What to produce:
Using the listing below, print exactly everything from the line with "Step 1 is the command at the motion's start" down to the line with "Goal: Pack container", both included, and nothing more.

Dataset records:
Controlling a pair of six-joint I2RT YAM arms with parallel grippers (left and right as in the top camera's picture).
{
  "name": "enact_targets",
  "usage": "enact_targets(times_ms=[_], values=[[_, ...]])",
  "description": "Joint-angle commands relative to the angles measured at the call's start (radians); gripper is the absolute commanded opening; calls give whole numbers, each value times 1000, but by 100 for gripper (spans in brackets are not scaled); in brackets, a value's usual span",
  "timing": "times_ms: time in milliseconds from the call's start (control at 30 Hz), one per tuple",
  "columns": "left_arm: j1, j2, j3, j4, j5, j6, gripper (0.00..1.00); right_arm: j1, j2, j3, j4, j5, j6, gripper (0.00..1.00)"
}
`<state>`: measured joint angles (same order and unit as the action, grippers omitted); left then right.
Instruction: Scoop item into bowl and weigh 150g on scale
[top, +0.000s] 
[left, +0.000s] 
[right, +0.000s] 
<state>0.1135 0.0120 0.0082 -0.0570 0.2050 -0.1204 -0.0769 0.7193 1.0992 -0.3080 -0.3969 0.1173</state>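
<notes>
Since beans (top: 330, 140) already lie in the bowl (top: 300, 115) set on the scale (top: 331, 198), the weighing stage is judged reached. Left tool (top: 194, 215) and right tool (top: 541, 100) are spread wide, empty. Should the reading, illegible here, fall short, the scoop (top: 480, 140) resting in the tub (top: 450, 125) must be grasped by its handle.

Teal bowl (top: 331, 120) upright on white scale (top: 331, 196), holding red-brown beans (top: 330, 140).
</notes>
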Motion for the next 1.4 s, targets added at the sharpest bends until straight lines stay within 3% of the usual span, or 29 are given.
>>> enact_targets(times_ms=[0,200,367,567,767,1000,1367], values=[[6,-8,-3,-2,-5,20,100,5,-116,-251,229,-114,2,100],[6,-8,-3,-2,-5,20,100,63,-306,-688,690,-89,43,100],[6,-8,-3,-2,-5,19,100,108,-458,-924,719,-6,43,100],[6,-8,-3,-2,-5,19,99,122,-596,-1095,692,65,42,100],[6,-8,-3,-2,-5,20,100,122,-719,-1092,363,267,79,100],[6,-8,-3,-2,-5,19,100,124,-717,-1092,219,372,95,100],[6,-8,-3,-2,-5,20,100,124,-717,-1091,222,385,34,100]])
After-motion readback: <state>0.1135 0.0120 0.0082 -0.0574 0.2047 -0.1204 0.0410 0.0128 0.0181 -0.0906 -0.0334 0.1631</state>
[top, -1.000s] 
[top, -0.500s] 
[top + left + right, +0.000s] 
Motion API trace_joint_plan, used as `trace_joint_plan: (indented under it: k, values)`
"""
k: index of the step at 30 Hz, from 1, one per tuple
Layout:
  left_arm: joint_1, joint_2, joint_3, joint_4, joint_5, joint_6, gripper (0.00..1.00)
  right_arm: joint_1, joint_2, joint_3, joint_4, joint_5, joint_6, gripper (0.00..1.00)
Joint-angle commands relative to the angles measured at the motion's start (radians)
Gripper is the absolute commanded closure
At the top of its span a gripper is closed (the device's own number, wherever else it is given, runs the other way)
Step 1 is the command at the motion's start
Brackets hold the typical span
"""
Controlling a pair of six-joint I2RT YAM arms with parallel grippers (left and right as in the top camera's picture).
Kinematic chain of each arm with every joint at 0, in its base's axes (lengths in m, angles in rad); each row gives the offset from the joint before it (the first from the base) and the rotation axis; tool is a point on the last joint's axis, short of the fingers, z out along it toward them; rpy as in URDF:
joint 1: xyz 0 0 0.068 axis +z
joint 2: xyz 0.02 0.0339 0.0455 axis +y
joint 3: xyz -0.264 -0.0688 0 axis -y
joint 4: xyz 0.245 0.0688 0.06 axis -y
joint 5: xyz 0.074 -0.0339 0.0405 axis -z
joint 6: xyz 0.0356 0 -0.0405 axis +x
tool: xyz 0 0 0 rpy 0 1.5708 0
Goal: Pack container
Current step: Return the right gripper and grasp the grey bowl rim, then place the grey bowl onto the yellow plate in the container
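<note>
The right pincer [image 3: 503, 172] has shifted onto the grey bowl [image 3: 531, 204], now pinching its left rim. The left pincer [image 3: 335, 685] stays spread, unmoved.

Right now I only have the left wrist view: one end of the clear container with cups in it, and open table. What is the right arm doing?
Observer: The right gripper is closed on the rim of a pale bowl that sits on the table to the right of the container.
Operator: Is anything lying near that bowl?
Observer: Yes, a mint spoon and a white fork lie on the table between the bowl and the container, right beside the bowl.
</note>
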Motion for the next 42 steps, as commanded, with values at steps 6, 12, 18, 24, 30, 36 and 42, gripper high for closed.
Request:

Written solution:
Step 1 is the command at the motion's start
Brackets hold the typical span
"""
Controlling a pair of six-joint I2RT YAM arms with parallel grippers (left and right as in the top camera's picture).
Kinematic chain of each arm with every joint at 0, in its base's axes (lengths in m, angles in rad); each row gives the offset from the joint before it (the first from the base) and the rotation axis; tool is a point on the last joint's axis, short of the fingers, z out along it toward them; rpy as in URDF:
joint 1: xyz 0 0 0.068 axis +z
joint 2: xyz 0.02 0.0339 0.0455 axis +y
joint 3: xyz -0.264 -0.0688 0 axis -y
joint 4: xyz 0.245 0.0688 0.06 axis -y
joint 5: xyz 0.074 -0.0339 0.0405 axis -z
joint 6: xyz 0.0356 0 -0.0405 axis +x
tool: xyz 0 0 0 rpy 0 1.5708 0
Goal: Pack container

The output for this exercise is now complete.